17   In Singapore, a private sector-led Corporate Governance Committee issued a Code of Corporate Governance earlier this year. This Code provides guidance on Board composition, the roles and memberships of various Board Committees and performance evaluation. All companies listed on the Singapore Exchange will be required to state, in their Annual Reports, their corporate governance practices and to explain deviations from the Code, where they occur. Another private sector-led Disclosure and Accounting Standards Committee is examining issues like accounting standards and disclosure requirements with a view to enhance corporate disclosure.

18   Today, the Securities and Futures Bill is being debated in Parliament and will become law. Among other things, this Bill aims to facilitate the development of a disclosure-based regime, using a new prospectus registration regime, and to make continuous disclosure of material information by listed companies a statutory requirement.

19   Singapore is not alone in these efforts. Other Asian regulators have also been working on enhanced corporate governance, accounting standards and corporate laws reforms. Korea formed a Committee on Improvement of Corporate Governance in February 1999 to study and align Korea's corporate governance practices with international standards. In Malaysia, the Finance Committee on Corporate Governance issued a report on recommended corporate governance practices in February 1999.

20   As individual Asian countries raise standards to global best practice, we will have a better basis for cross border activity. There will not be a 'single European passport'. However, converging standards of corporate governance and transparency will allow more room for regulatory harmonization. An easier step might be to recognize mutually that laws, regulations, standards and practices in one jurisdiction are good enough to be acceptable in the other.
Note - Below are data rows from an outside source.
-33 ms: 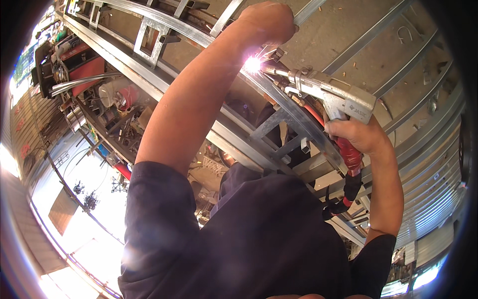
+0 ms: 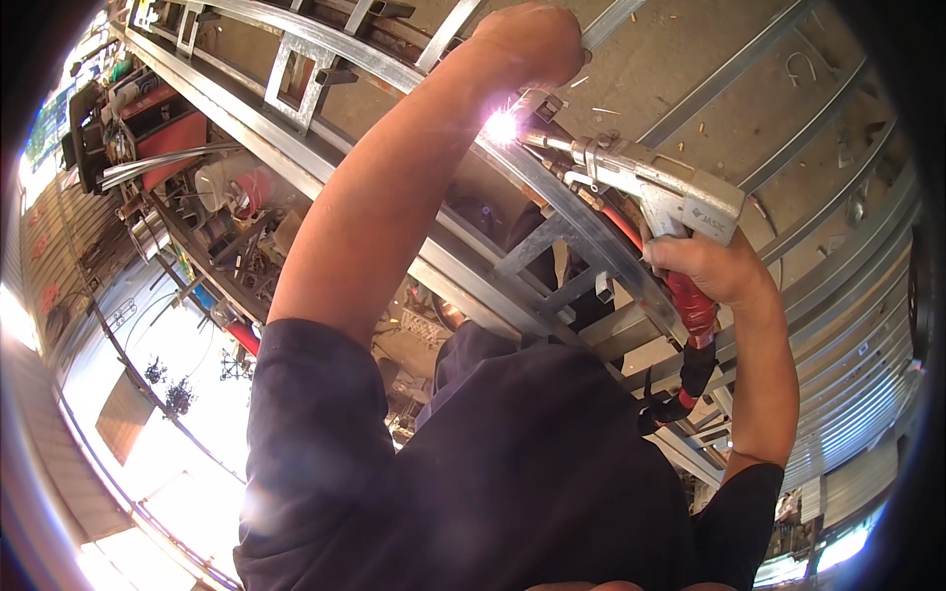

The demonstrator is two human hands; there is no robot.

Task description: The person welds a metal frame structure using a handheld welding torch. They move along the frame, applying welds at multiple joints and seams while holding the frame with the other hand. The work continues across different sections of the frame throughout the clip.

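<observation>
From my distant post I am seeing a corrugated wall [image 2: 44, 236] bending along the far left rim. Next to it, a red panel [image 2: 168, 138] is standing among workshop clutter, and a bundle of thin metal rods [image 2: 163, 165] is lying across its lower part. Moving right, the left forearm [image 2: 365, 207] is reaching up from a dark sleeve [image 2: 320, 379]. At its end, the left hand [image 2: 532, 44] is curling near the top edge, its fingers turned away from me, so I cannot tell whether it is clamping anything. Just below that hand, a white-violet arc [image 2: 501, 126] is glaring and throwing sparks at the upper end of a galvanized steel rail [image 2: 567, 202], which is slanting down to the right through the middle of the view. A short metal piece [image 2: 539, 101] is sitting right beside the glare. To the right, a pistol-shaped welding gun [image 2: 680, 187] is pointing its nozzle leftward at the bright spot. The right hand [image 2: 709, 266], well apart from the left, is wrapping firmly around the gun's grip. A red-wrapped cable [image 2: 695, 310] is hanging beneath it. Farther right, close-set metal bars [image 2: 838, 414] are gleaming.
</observation>
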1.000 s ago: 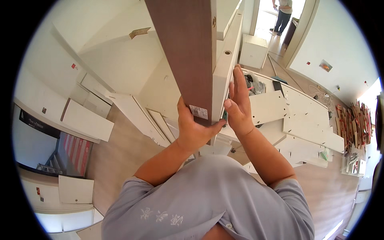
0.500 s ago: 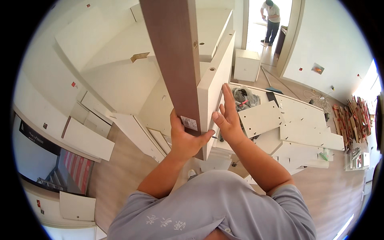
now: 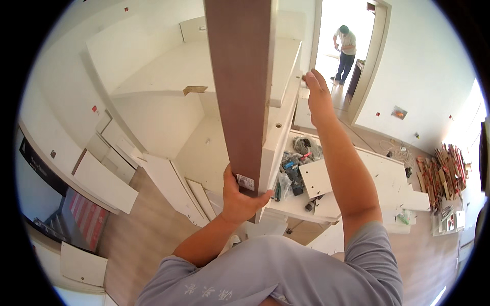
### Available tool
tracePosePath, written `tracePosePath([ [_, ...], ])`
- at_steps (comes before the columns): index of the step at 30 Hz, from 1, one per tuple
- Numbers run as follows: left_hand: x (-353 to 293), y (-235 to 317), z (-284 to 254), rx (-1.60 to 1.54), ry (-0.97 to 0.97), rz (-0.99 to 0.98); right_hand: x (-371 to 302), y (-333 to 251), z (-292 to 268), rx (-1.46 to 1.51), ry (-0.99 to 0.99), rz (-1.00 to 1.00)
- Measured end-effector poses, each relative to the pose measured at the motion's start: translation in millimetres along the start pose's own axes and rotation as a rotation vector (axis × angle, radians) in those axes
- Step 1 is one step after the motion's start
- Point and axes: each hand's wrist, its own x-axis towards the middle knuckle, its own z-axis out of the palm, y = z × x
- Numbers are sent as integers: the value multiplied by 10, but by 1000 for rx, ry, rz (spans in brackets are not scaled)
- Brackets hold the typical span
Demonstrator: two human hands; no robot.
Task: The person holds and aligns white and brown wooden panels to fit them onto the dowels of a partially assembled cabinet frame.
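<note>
A tall brown board (image 3: 240,86) stands upright in front of me, with a white edge and a small label near its lower end. My left hand (image 3: 239,198) grips that lower end from beneath. My right hand (image 3: 317,96) is stretched up and forward, fingers resting on the white edge of the cabinet panel (image 3: 286,109) beside the board. Behind the board stands a large white cabinet carcass (image 3: 168,86), partly hidden by it.
White panels (image 3: 104,181) lie on the wooden floor at left and right (image 3: 388,178). A bag of tools and fittings (image 3: 296,163) rests on a panel. Wood offcuts (image 3: 446,168) are piled at far right. Another person (image 3: 346,51) stands in the doorway.
My right hand has slid from beside the board's lower end up along the white panel edge, arm now extended. The view has tilted upward; my left hand keeps its grip.
</note>
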Motion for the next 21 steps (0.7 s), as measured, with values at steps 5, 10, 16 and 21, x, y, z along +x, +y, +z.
tracePosePath([
  [5, -34, -19, 6, 9, 7, -27, 527, -169, 119, 96, -214, 167],
  [10, -28, 2, -43, -52, 9, -59, 666, -34, 184, 221, -182, 69],
  [16, 50, -39, -61, -14, 47, -53, 876, -302, 262, 135, -118, -42],
  [21, 197, -268, -233, -49, 157, 18, 870, -127, 282, 147, -95, -18],
])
22   As an aside, I would like to mention recent developments in the regulation of M&As in Singapore. The Code on Takeover and Mergers is currently being reviewed. Several significant changes, including allowing partial offers, have been implemented. Partial offers for more than 50% but less than 100% of a company can now be made if they are approved by shareholders of the company who are independent of the offeror. Other amendments proposed after public consultation include raising the threshold for mandatory offers from 25% to 30% to give businesses more options in pursuing alliances instead of outright acquisitions. The new rules will provide greater flexibility for M&As in Singapore, recognising the importance of making our companies efficient and competitive in a more challenging global arena.


23   Shareholders and management must decide if M&A is truly the best strategy for their companies considering the broad corporate strategies and increasing global competition. The regulators cannot decide on their behalf. In essence, regulators only provide the framework and infrastructure.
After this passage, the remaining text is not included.